SIBA - Visual Approaches to Comparative Lifeworld Research in Yugoslavia and Turkey, 1920s and 1930s.
The SIBA project uses press photography to examine how public space in Yugoslavian and Turkish cities changed after World War I and the fall of the Ottoman Empire. It takes a fresh and unbiased look at the national awakening and post-Ottoman urbanity of the interwar period and situates them in the European context. In doing so, the project challenges long-held preconceptions about Southeastern Europe and encourages participants to reflect on commonalities and divisions, on the European zeitgeist in the interwar period, and on Oriental 'Otherness'.
In the 1920s and 1930s, the major daily newspapers in southeastern Europe hired in-house photo reporters for the first time. These photographers enthusiastically explored the potential of the new medium of press photography and documented the development of their surroundings. The SIBA project analyzed daily newspapers from Sarajevo, Istanbul, Belgrade, and Ankara (SIBA) and researched the visual archives of well-known and lesser-known photo reporters such as Selahattin Giz, Namik Görgüç, Aleksandar Aca Simic, Svetozar Grdijan as well as Alija Aksamija, who were previously unknown or hardly known to the public. This involved the creation of a database of several thousand images.
Photographs open a direct access to the past. An interesting picture captures the eye and draws the viewer into another time. But working with images historically poses a great challenge. What exactly does a photograph show? When was it taken? Why and for whom? And who pressed the shutter? Learning more about the genesis of photographs is a difficult and time-consuming task that requires considerable research and expertise. Accurate, well-informed answers to the above questions, however, are essential if historical work with photographs is to begin at all.
The SIBA team has invested a great deal of effort in the correct interpretation of photographs gathered from numerous archives, museums, and private collections in Turkey, Serbia, and Bosnia and Herzegovina. Of particular importance is the team’s close cooperation with specialists on site. Cengiz Kahraman, director of the Istanbul Photography Museum, and Prof. Dr. Mehmed A. Aksamija, professor of photography at the Sarajevo Academy of Art, welcomed our initiative with enthusiasm and acted as important advisors. Both suffer in their own work from the lack of financial and institutional support and appreciation for the preservation of visual heritage in their countries. With the Museum of Yugoslavia in Belgrade, we also carried out the collaborative project Visual Archive Yugoslavia (VAYU), funded through SNF-SCOPES, which addressed problems related tot he digitization of visual sources.

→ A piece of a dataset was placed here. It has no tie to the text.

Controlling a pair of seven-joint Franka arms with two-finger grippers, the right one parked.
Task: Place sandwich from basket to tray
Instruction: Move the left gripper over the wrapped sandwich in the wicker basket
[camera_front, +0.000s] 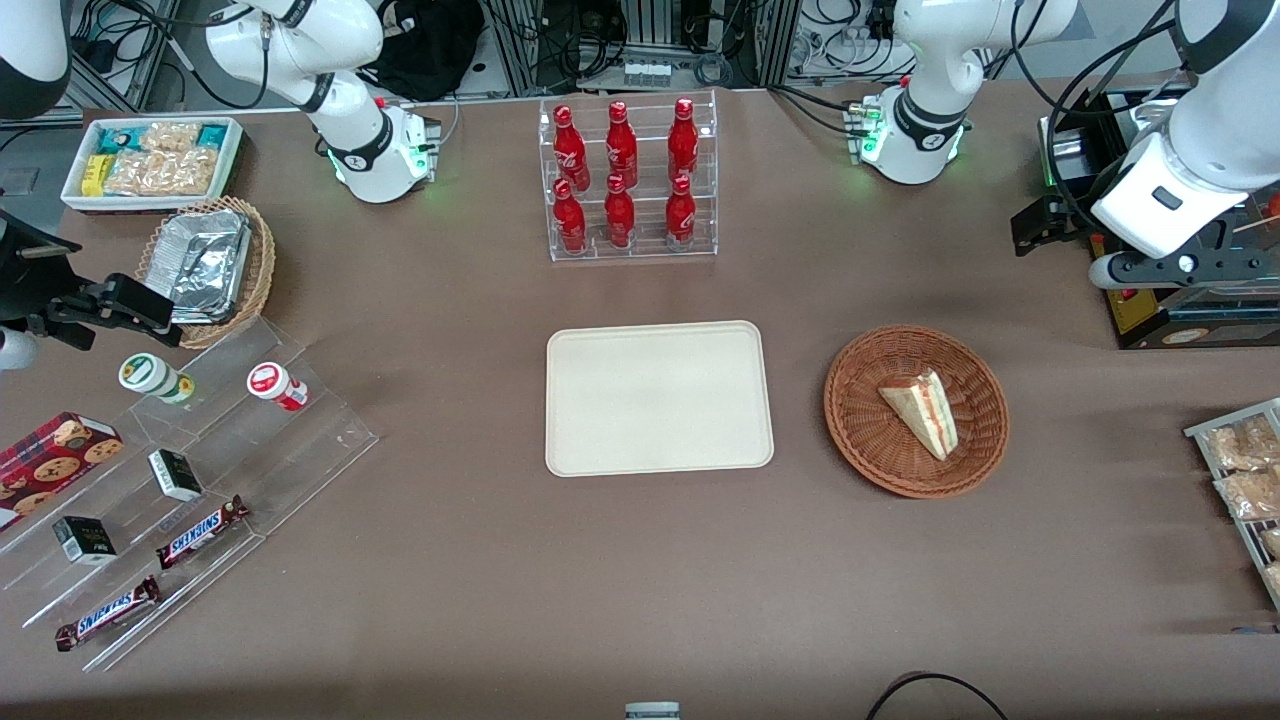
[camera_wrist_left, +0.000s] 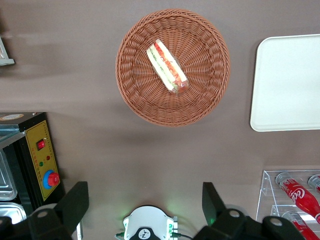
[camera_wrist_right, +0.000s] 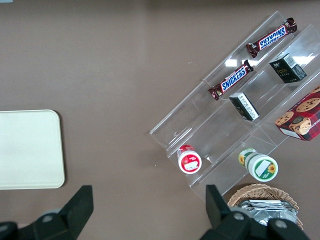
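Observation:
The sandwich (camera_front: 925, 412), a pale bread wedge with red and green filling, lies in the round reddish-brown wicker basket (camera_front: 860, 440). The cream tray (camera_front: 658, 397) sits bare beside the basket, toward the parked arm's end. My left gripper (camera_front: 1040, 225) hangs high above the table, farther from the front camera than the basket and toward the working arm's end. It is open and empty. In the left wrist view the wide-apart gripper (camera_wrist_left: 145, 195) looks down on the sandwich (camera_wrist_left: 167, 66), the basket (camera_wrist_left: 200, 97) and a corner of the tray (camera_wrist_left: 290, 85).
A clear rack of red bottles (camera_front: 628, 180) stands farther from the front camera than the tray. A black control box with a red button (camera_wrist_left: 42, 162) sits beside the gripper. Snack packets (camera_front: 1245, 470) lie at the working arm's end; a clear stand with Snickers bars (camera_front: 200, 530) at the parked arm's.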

A selection of the processed images is available as a scholarly edition on the online portal Visual Archive Southeastern Europe. In collaboration with the Museum of Yugoslavia (Belgrade), photography specialist Mehmed Aksamija (Sarajevo) and Belgrade artist and designer Igor Stepancic, we also conceived the exhibition Cities on the Move - Post-Ottoman, which allows visitors to experience the urban space of post-Ottoman cities in the interwar period in five thematic units. These are:
• The city center as a representative stage on which the political elite promoted their national goals.

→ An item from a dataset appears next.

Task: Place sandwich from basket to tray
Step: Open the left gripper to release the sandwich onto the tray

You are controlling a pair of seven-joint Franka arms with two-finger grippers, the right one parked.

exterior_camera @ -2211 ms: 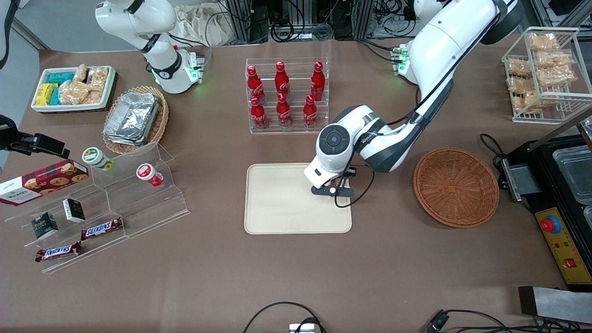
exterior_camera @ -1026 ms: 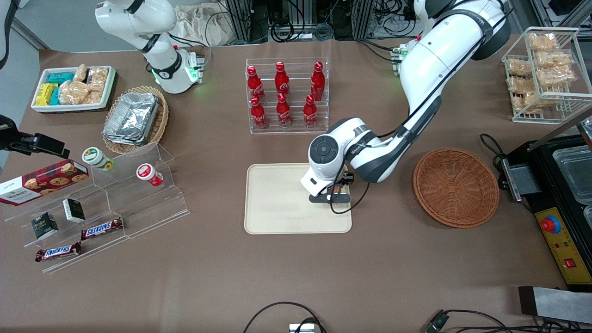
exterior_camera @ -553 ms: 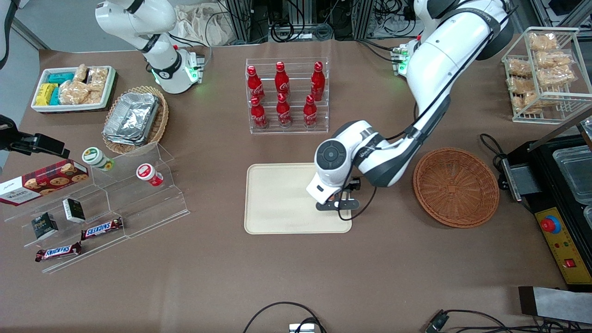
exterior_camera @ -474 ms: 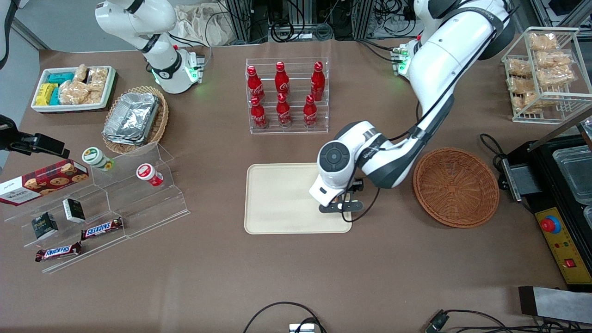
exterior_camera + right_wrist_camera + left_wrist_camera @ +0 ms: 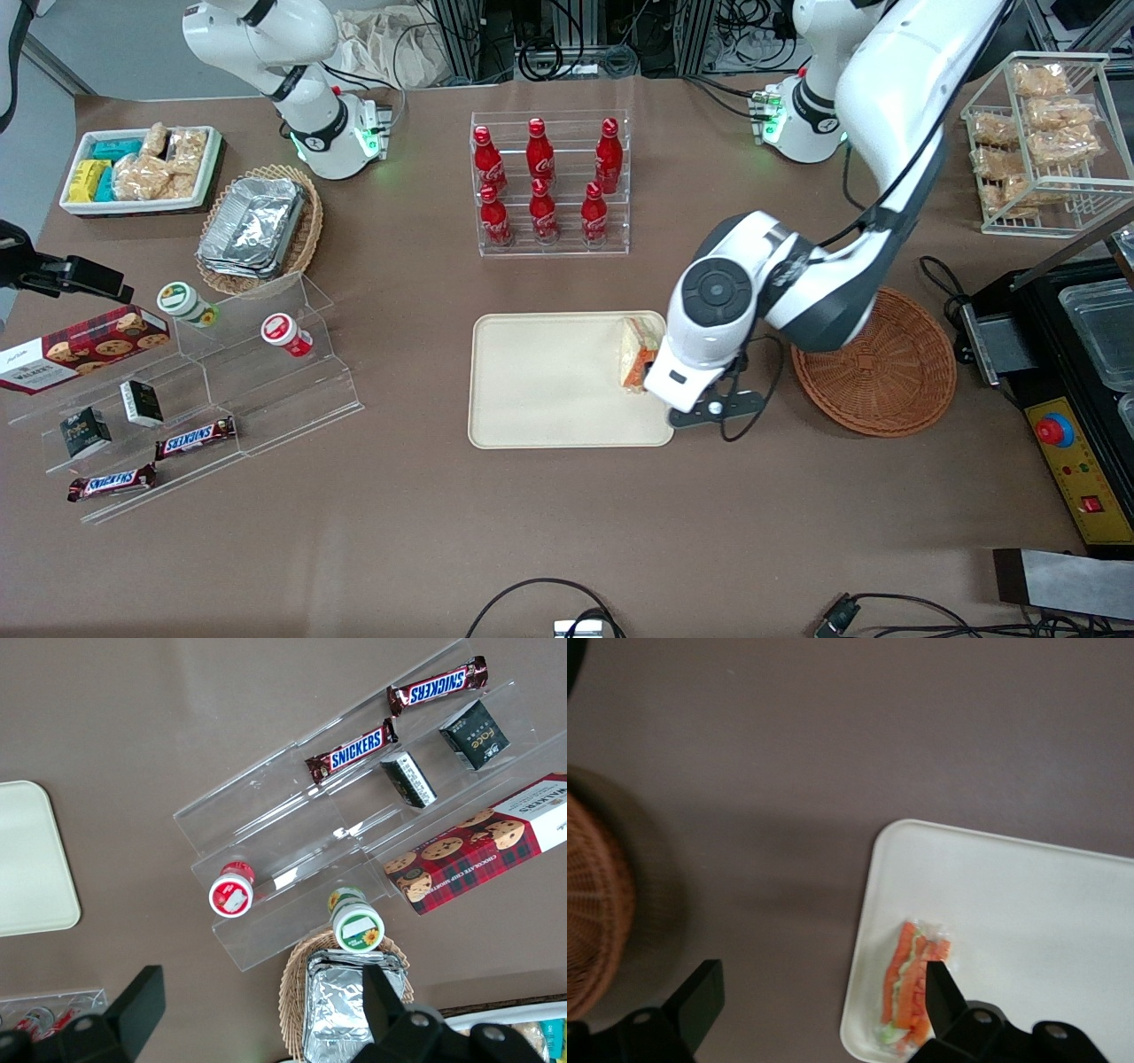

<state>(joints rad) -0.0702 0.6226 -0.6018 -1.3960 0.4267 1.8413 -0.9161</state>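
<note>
Sandwich [image 5: 640, 353] now uncovered on tray [image 5: 549, 381], lying at edge nearest basket [image 5: 886, 372]; arm swung off toward basket. Tool [image 5: 819, 1010] seen wide open, nothing gripped, above bench beside tray rim. Retreat best kept high and clear. Sandwich: clear-wrapped wedge, orange and green filling along cut edge.

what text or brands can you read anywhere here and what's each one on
"SNICKERS": two chocolate bars on the acrylic steps.
"WALKERS": red tartan cookie box.
Script logo on the red bottles: too small to read.
"face", uncertain: small dark boxes.
Sandwich, tray, basket, gripper: no text.
</note>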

• The bazaar district as the economic and social heart of every Ottoman city, where the population met regardless of gender or position.
• Sports and military as a means of national mobilization for male AND female youth.
• Clothing as a marker of the social transformation from subjecthood to civil society.
• The secularization of leisure: the contemporary maxim of a healthy national body encouraged the spread of mass sports. The target group was youth of both sexes; the poor and elderly remained excluded.
The traveling exhibition was on display in Basel, Belgrade, Sarajevo, Istanbul, Graz, Ljubljana, and Zagreb between 2017 and 2019, and was a great public and media success (see publications). Bosnian television made a documentary about it.
In collaboration with the prominent Croatian-Czech director Lordan Zafranovic, we also produced the experimental documentary Zeitgeist, which tells the story of post-Ottoman cities as a series of historical photographs and thus, in the literal sense of the project’s title, visually explores the living environments of post-Ottoman post-war cities and makes them accessible to posterity.
In connection with the SIBA project, several international conferences and workshops have taken place at the University of Basel (see Events). Publications in book form are forthcoming.
SNF project funding: July 2013 to December 2018 (SIBA); July 2015 to July 2018 (VAYU).